On 2022-12-10 11:00:48 +0000, Eagna wrote:
> > RegExp by itself cannot do this. You have to match all parts of the
> > input into different capturing groups, then use lower() combined
> > with format() to build a new string. Putting the capturing groups
> > into an array is the most useful option.
>
> OK - I *_kind_* of see what you're saying.
>
> There's a small fiddle here (https://dbfiddle.uk/rhw1AdBY) if you'd
> care to give an outline of the solution that you propose.
For example like this:
INSERT INTO test VALUES
('abc_def_ghi');
Let's say I want to uppercase the part between the two underscores.
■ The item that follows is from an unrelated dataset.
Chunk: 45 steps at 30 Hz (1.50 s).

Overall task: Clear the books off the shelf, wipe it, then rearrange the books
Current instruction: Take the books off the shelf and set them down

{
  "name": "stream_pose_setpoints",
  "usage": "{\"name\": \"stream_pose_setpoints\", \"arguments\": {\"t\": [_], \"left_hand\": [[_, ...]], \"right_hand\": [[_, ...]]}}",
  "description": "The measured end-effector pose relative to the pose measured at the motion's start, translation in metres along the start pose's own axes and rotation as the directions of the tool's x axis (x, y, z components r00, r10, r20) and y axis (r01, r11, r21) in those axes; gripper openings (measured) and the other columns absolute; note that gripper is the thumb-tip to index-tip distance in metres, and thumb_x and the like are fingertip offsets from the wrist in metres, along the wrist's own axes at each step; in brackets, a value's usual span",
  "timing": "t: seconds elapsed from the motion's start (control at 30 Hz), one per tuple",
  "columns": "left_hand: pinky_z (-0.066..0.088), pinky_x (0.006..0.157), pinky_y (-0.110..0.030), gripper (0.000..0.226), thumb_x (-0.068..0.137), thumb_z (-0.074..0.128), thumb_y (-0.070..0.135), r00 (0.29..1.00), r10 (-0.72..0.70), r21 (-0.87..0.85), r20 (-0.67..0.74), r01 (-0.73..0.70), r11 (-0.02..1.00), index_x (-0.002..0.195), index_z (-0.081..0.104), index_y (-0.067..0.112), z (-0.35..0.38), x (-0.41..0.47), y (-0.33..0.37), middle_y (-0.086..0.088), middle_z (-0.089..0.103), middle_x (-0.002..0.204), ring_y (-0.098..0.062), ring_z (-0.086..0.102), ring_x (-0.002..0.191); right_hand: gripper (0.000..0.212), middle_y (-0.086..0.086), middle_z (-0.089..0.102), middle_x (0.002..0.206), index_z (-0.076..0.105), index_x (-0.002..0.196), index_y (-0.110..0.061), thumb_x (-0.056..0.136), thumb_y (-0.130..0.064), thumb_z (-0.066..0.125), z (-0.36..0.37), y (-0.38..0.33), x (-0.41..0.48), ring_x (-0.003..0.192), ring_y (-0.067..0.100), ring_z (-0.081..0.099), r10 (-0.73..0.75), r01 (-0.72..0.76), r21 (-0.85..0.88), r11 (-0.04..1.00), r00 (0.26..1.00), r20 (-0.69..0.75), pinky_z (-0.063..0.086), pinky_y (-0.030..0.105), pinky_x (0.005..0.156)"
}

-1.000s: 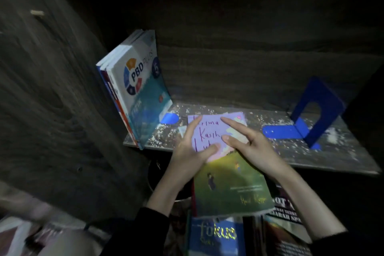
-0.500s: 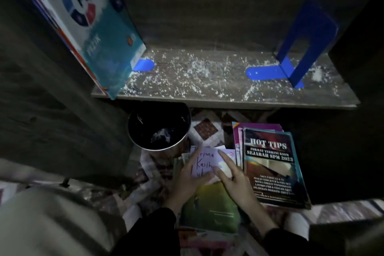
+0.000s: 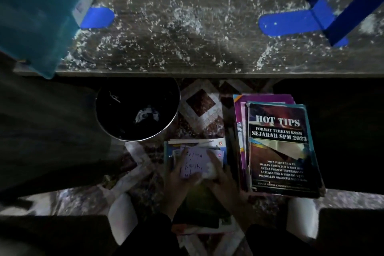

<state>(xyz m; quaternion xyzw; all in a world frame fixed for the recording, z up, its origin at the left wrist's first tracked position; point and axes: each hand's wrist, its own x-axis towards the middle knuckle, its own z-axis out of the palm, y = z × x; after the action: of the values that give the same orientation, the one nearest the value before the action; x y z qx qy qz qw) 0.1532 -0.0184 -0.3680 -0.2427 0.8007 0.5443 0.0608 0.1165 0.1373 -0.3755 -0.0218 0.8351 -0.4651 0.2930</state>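
On the floor below the shelf, both hands hold a green book (image 3: pixel 200 200) with a purple handwritten card (image 3: pixel 194 164) lying on its cover. My left hand (image 3: pixel 176 178) grips the book's left edge, thumb on the card. My right hand (image 3: pixel 223 181) holds the right side, fingers over the card. The book sits over a small pile of books (image 3: pixel 197 144). The wooden shelf (image 3: pixel 187 52) is strewn with white crumbs. A teal book (image 3: pixel 37 16) still leans at its left end.
A blue bookend (image 3: pixel 291 23) stands on the shelf's right end, and another bookend's blue base (image 3: pixel 97 17) shows beside the teal book. A black round bin (image 3: pixel 137 110) stands on the patterned floor. A book stack topped by "HOT TIPS" (image 3: pixel 278 147) lies right of my hands.
Both hands carried the green book with the card off the shelf and down to the floor pile. The view tilted downward and closer.
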Motion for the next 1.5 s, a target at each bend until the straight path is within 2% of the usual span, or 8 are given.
{"name": "stream_pose_setpoints", "arguments": {"t": [0.2, 0.33, 0.47, 0.57, 0.8, 1.0, 1.2, 1.5], "left_hand": [[0.044, 0.095, -0.057, 0.077, 0.082, 0.033, 0.077, 1.000, 0.026, 0.480, -0.012, -0.017, 0.877, 0.147, 0.023, 0.038, 0.007, 0.002, -0.006, -0.020, 0.043, 0.145, -0.045, 0.048, 0.126], [0.022, 0.112, -0.043, 0.083, 0.088, 0.033, 0.070, 0.985, -0.150, 0.647, 0.084, 0.060, 0.760, 0.146, -0.018, 0.040, -0.004, -0.003, 0.025, -0.013, 0.009, 0.160, -0.036, 0.016, 0.144], [0.012, 0.117, -0.046, 0.087, 0.086, 0.042, 0.070, 0.913, -0.304, 0.725, 0.272, 0.013, 0.689, 0.152, -0.003, 0.035, -0.016, 0.004, 0.052, -0.007, 0.000, 0.160, -0.035, 0.000, 0.147], [0.033, 0.110, -0.041, 0.076, 0.091, 0.035, 0.065, 0.884, -0.380, 0.801, 0.274, 0.009, 0.599, 0.143, 0.041, 0.010, -0.040, 0.009, 0.101, -0.017, 0.040, 0.148, -0.032, 0.038, 0.135], [0.049, 0.087, -0.038, 0.030, 0.086, 0.043, 0.023, 0.960, 0.277, 0.550, 0.036, -0.251, 0.797, 0.098, 0.070, 0.016, -0.159, -0.031, 0.255, -0.012, 0.069, 0.104, -0.029, 0.062, 0.102], [0.034, 0.097, -0.040, 0.041, 0.083, 0.057, 0.017, 0.196, 0.758, 0.713, -0.622, -0.258, 0.652, 0.123, 0.056, 0.010, -0.276, -0.036, 0.330, -0.022, 0.049, 0.125, -0.033, 0.039, 0.112], [0.042, 0.096, -0.046, 0.069, 0.093, 0.060, 0.025, 0.551, 0.509, 0.505, -0.661, -0.174, 0.845, 0.150, 0.023, 0.034, -0.322, -0.004, 0.354, -0.019, 0.035, 0.143, -0.038, 0.046, 0.120], [0.054, 0.084, -0.049, 0.048, 0.096, 0.056, 0.014, 0.469, 0.589, 0.477, -0.658, -0.345, 0.808, 0.142, 0.045, 0.020, -0.325, 0.001, 0.340, -0.019, 0.059, 0.113, -0.033, 0.062, 0.097]], "right_hand": [[0.082, 0.018, 0.047, 0.135, 0.022, 0.147, -0.048, 0.070, -0.074, 0.038, 0.012, -0.015, -0.009, 0.118, 0.039, 0.048, -0.003, -0.049, -0.260, 0.964, 0.981, -0.196, 0.042, 0.044, 0.093], [0.094, 0.009, 0.027, 0.151, 0.003, 0.148, -0.047, 0.063, -0.080, 0.027, 0.008, -0.032, -0.013, 0.136, 0.032, 0.026, 0.149, -0.168, -0.328, 0.930, 0.985, -0.083, 0.026, 0.044, 0.110], [0.084, 0.022, 0.044, 0.131, 0.031, 0.148, -0.036, 0.068, -0.058, 0.043, -0.002, -0.049, -0.010, 0.117, 0.045, 0.045, 0.120, -0.181, -0.417, 0.891, 0.978, -0.168, 0.042, 0.052, 0.091], [0.054, 0.016, 0.056, 0.123, 0.049, 0.134, -0.028, 0.080, -0.035, 0.051, -0.025, -0.083, -0.008, 0.112, 0.035, 0.051, 0.135, -0.182, -0.396, 0.900, 0.980, -0.144, 0.044, 0.039, 0.087], [0.040, -0.013, 0.063, 0.054, 0.067, 0.060, -0.027, 0.081, 0.003, 0.050, -0.069, -0.255, -0.003, 0.054, 0.000, 0.054, -0.251, 0.272, 0.076, 0.959, 0.944, -0.213, 0.041, 0.018, 0.055], [0.041, -0.007, 0.059, 0.047, 0.064, 0.076, -0.014, 0.089, 0.015, 0.039, -0.077, -0.371, 0.002, 0.038, -0.001, 0.046, -0.453, 0.498, 0.271, 0.824, 0.866, -0.213, 0.035, 0.012, 0.039], [0.046, -0.005, 0.064, 0.054, 0.068, 0.077, -0.023, 0.089, 0.015, 0.044, -0.061, -0.385, -0.001, 0.046, 0.003, 0.052, -0.540, 0.572, 0.224, 0.789, 0.820, -0.189, 0.039, 0.014, 0.048], [0.063, 0.000, 0.047, 0.138, 0.036, 0.144, -0.039, 0.088, -0.037, 0.065, -0.062, -0.481, 0.015, 0.117, 0.008, 0.051, -0.709, 0.727, 0.046, 0.685, 0.680, -0.187, 0.045, 0.023, 0.094]]}}
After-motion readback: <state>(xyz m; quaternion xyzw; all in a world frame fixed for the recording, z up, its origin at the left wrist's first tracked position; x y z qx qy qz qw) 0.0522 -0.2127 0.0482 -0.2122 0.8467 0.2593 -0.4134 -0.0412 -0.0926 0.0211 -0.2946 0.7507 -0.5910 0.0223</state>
First use regexp_replace to split the string into three parts: One
before the match, the match and one after the match:
SELECT
regexp_replace(x, '(.*_)(.*)(_.*)', '\1'),
regexp_replace(x, '(.*_)(.*)(_.*)', '\2'),
regexp_replace(x, '(.*_)(.*)(_.*)', '\3')
FROM test;
╔════════════════╤════════════════╤════════════════╗
║ regexp_replace │ regexp_replace │ regexp_replace ║
╟────────────────┼────────────────┼────────────────╢
║ abc_ │ def │ _ghi ║
╚════════════════╧════════════════╧════════════════╝
(1 row)
Once that works, uppercase the part you want and concatenate everything
together again:
SELECT
regexp_replace(x, '(.*_)(.*)(_.*)', '\1') ||
upper(regexp_replace(x, '(.*_)(.*)(_.*)', '\2')) ||
regexp_replace(x, '(.*_)(.*)(_.*)', '\3')
FROM test;
╔═════════════╗
║ ?column? ║
╟─────────────╢
║ abc_DEF_ghi ║
╚═════════════╝
(1 row)
hp
--
_ | Peter J. Holzer | Story must make more sense than reality.